C'est de là que naît le principal conflit.

Les partisans de tels systèmes parlent généralement de vitesse, d'échelle et d'avantages pour les enquêtes : si les algorithmes aident à rapprocher les données plus rapidement et à trouver des indices, la police obtient un outil qui rend potentiellement le travail plus précis et efficace. Les opposants contre-argumentent qu'en matière de marchés publics, on ne peut pas séparer la technologie du contexte politique et moral de son application. Pour eux, ce qui importe n'est pas seulement ce que le produit peut faire, mais aussi avec qui exactement collabore son fournisseur, comment il gagne de l'argent, quelles pratiques il soutient et quelles conséquences cela a déjà entraînées dans d'autres pays.

Pour Londres, le sujet est particulièrement sensible car il ne s'agit pas d'un système informatique corporatif neutre, mais d'outils capables d'influencer la façon dont la police travaille avec des données sensibles et l'analyse criminelle. Dans ce contexte, même un accord important et potentiellement bénéfique commence à ressembler non pas à une simple mise à jour d'infrastructure, mais à un choix qui reflète les valeurs de la ville elle-même.
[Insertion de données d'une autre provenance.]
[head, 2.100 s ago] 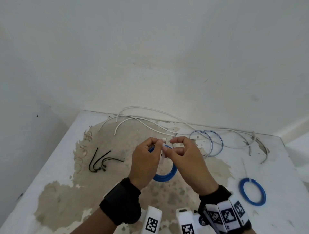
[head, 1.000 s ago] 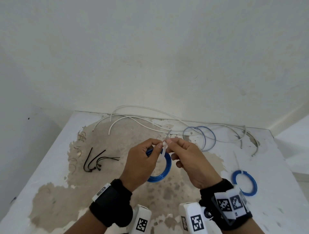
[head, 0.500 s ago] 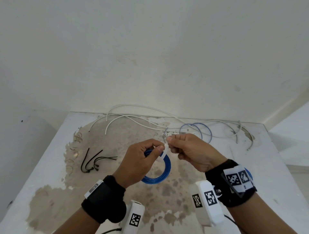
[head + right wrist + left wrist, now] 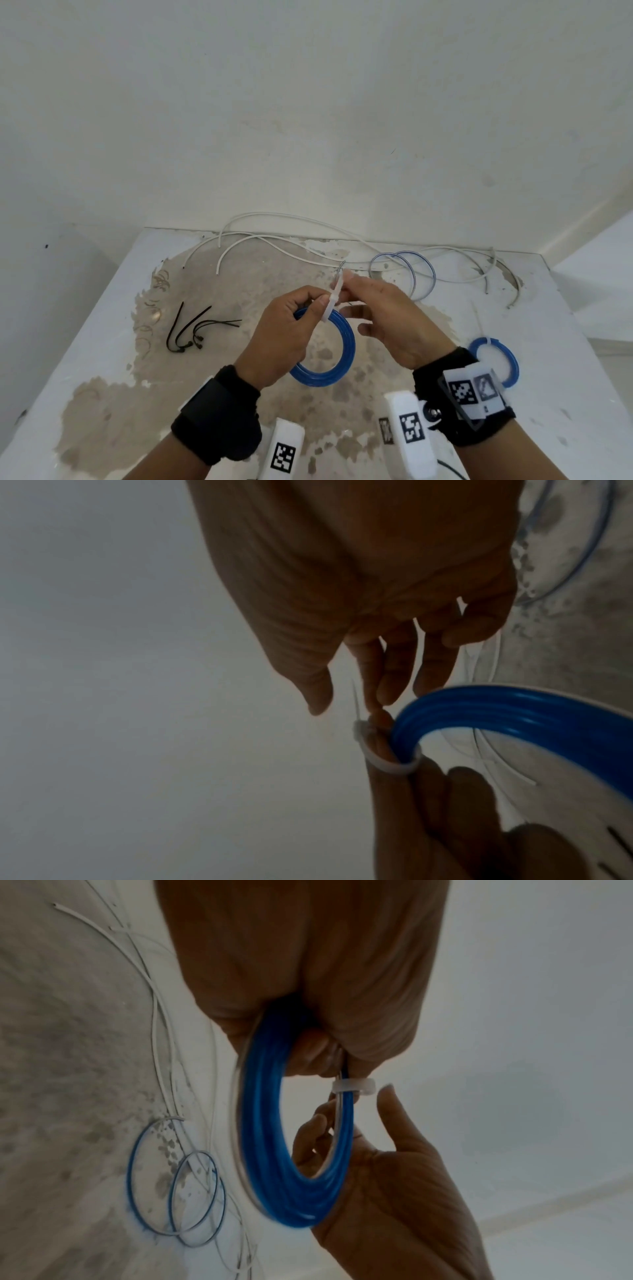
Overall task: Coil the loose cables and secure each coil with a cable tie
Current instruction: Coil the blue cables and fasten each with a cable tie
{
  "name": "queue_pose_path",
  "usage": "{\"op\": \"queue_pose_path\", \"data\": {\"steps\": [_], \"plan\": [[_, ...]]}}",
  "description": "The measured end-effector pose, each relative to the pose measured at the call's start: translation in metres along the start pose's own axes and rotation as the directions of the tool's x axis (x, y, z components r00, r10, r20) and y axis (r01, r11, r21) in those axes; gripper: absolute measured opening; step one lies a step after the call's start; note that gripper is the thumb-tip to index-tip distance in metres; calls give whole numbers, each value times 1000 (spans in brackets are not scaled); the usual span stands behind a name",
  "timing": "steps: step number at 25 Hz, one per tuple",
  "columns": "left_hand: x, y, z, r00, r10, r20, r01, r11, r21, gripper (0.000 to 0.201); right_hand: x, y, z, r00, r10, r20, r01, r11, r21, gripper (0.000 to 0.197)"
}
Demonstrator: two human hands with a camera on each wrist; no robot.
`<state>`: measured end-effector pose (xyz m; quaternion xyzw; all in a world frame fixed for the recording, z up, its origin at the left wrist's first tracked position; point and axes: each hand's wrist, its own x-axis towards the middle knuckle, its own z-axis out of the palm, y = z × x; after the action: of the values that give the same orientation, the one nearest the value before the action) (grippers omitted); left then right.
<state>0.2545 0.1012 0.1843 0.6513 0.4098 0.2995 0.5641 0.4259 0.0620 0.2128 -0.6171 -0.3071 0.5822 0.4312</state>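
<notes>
My left hand holds a blue cable coil upright above the table, pinching it at the top where a white cable tie loops round the strands. The left wrist view shows the tie snug on the coil just below my fingertips. My right hand is beside it with straight, spread fingers. Its index tip touches the tie's thin tail, and its thumb stands apart. In the right wrist view the tie wraps the coil and the tail rises between thumb and fingers.
A second blue coil with a white tie lies at the right, partly behind my right wrist. Thin blue loops and long white cables lie along the back wall. Several black cable ties lie at the left of the worn table.
My right hand was pinching the tie's tail and drawing it up and right. Now its thumb has come away and its fingers are spread. The left hand keeps its hold on the coil.
</notes>
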Motion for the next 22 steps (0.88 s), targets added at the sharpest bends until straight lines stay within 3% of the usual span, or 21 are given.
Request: {"op": "queue_pose_path", "data": {"steps": [3,8,13,18,22], "plan": [[1,-1,3,1000,-20,15,21,998,-58,19,-4,3,8,986,-157,-59,151,984,-89,18],[2,2,7,999,-23,48,29,991,-131,24,11,-2,0,953,-230,-195,217,973,-82,23],[6,2,9,997,-67,34,70,993,-95,30,10,-3,4,942,-284,-178,273,958,-84,18],[6,-3,13,996,-91,17,91,996,6,35,10,6,3,901,-400,-166,348,897,-272,17],[9,-4,14,992,-128,-12,127,992,-11,32,6,4,4,861,-471,-190,398,858,-323,13]]}}
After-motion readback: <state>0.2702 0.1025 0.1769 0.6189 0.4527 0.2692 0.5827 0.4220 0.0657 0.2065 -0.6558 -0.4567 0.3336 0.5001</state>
Ce que cela signifie concrètement : les différends autour des contrats gouvernementaux d'IA porteront de plus en plus non seulement sur le prix et la qualité de la technologie, mais aussi sur la réputation du fournisseur. L'histoire de Palantir montre que pour les autorités municipales et la police, il ne suffit plus de citer l'efficacité de l'automatisation. Elles doivent expliquer pourquoi exactement cette entreprise accède aux données sensibles et pourquoi la coopération avec elle est compatible avec les principes déclarés publiquement.
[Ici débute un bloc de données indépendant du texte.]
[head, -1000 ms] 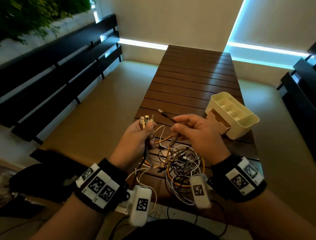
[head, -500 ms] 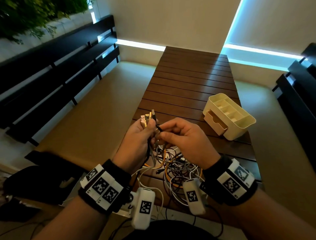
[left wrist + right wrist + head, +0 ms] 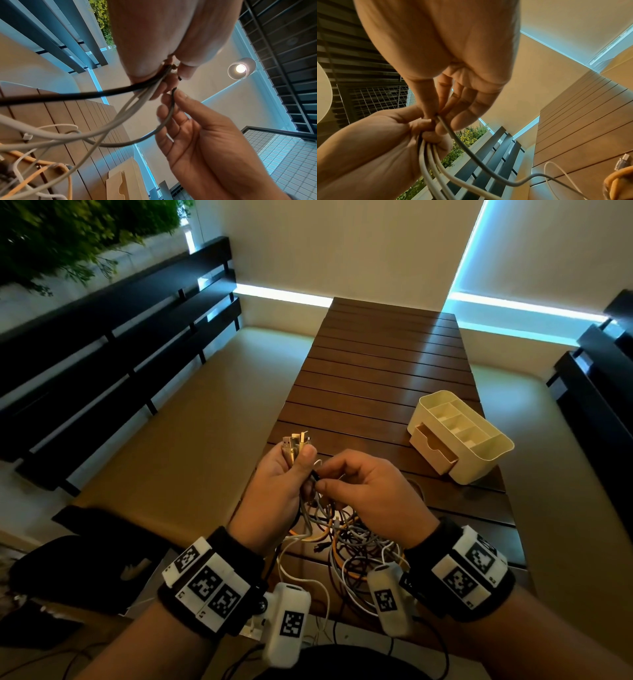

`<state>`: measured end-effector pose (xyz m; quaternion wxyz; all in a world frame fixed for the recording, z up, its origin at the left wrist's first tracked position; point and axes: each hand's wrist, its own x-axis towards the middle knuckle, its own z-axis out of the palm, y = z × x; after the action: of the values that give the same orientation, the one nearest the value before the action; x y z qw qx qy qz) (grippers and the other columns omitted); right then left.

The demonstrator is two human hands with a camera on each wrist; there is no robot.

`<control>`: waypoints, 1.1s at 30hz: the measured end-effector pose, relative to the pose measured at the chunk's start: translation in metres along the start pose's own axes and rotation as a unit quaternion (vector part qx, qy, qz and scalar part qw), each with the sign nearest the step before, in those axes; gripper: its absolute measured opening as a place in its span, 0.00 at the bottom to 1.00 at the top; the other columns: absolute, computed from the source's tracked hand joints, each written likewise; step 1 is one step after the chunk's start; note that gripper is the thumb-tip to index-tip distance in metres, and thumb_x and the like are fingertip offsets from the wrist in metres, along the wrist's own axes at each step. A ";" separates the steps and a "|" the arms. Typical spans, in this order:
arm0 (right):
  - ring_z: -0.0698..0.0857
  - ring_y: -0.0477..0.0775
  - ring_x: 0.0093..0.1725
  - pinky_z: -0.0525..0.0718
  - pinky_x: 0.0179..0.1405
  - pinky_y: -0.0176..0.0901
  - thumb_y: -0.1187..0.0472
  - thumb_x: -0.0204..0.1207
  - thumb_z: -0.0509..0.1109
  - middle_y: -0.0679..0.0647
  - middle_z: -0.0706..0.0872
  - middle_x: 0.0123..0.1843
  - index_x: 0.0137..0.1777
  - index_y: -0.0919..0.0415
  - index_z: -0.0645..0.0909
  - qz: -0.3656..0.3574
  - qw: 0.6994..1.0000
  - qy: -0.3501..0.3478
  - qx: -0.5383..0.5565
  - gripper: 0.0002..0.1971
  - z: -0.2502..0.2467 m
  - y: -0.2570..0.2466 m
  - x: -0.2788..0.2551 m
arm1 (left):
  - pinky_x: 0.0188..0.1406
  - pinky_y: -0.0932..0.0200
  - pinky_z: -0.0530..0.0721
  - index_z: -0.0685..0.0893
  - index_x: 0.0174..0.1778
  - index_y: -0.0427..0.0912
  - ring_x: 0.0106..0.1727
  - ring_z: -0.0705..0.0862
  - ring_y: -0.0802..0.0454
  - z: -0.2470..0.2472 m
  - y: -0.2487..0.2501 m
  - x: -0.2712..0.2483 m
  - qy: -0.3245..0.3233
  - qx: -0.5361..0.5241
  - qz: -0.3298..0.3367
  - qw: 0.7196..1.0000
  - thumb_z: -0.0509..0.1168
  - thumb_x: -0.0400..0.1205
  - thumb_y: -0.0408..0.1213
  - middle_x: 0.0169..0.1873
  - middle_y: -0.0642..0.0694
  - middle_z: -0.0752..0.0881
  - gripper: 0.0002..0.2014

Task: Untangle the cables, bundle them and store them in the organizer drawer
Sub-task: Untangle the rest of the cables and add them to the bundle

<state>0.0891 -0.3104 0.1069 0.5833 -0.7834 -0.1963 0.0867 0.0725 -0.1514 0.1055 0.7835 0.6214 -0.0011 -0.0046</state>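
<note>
A tangle of grey, white, black and orange cables lies on the near end of the wooden slat table. My left hand grips several cables in its fist, and their USB plugs stick up above the thumb. My right hand pinches the end of a grey cable between thumb and forefinger, right against the left fist. That grey cable loops down to the pile. The cream organizer stands to the right, its small drawer pulled partly out.
Padded benches run along both sides of the table, with dark slatted backrests behind them. A black bag lies at the lower left. The far half of the table is bare wood.
My right hand has carried the grey cable's end leftwards to the left fist, and the two hands now touch. The left hand has kept hold of its bunch of plugs.
</note>
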 end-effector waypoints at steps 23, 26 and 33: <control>0.87 0.50 0.46 0.88 0.55 0.59 0.53 0.83 0.67 0.51 0.88 0.45 0.47 0.49 0.84 0.088 0.992 -0.011 -0.085 0.06 -0.015 0.052 -0.014 | 0.20 0.64 0.65 0.74 0.42 0.45 0.23 0.62 0.57 -0.030 0.031 0.008 0.050 -0.129 0.047 0.989 0.58 0.87 0.48 0.27 0.51 0.67 0.12; 0.84 0.48 0.37 0.85 0.43 0.47 0.56 0.83 0.68 0.48 0.84 0.38 0.45 0.49 0.82 0.027 0.996 0.030 -0.075 0.06 -0.022 0.032 -0.009 | 0.22 0.64 0.69 0.76 0.44 0.44 0.24 0.65 0.57 -0.027 0.021 0.003 0.014 -0.035 0.029 0.999 0.69 0.78 0.46 0.26 0.51 0.68 0.11; 0.82 0.59 0.36 0.83 0.36 0.57 0.59 0.81 0.72 0.53 0.85 0.38 0.46 0.48 0.83 -0.071 0.995 0.032 -0.060 0.04 -0.019 -0.002 -0.006 | 0.20 0.64 0.70 0.83 0.54 0.32 0.21 0.68 0.58 -0.009 0.008 -0.004 -0.086 0.109 0.010 0.990 0.71 0.74 0.48 0.23 0.52 0.72 0.23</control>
<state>0.0903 -0.3286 0.1142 0.5457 -0.8037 -0.2372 0.0076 0.0683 -0.1409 0.1112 0.7079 0.7006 -0.0749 -0.0499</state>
Si la pression de la mairie s'intensifie, les négociations pourraient ralentir, les conditions pourraient changer, et l'accord lui-même pourrait devenir un test montrant jusqu'où les capitales européennes sont disposées à aller dans l'utilisation des outils d'IA dans le domaine de la sécurité. En d'autres termes, le marché des marchés publics pour l'IA entre dans une phase où le succès n'appartient pas seulement au joueur le plus fort technologiquement, mais aussi à celui capable de supporter l'examen politique et éthique.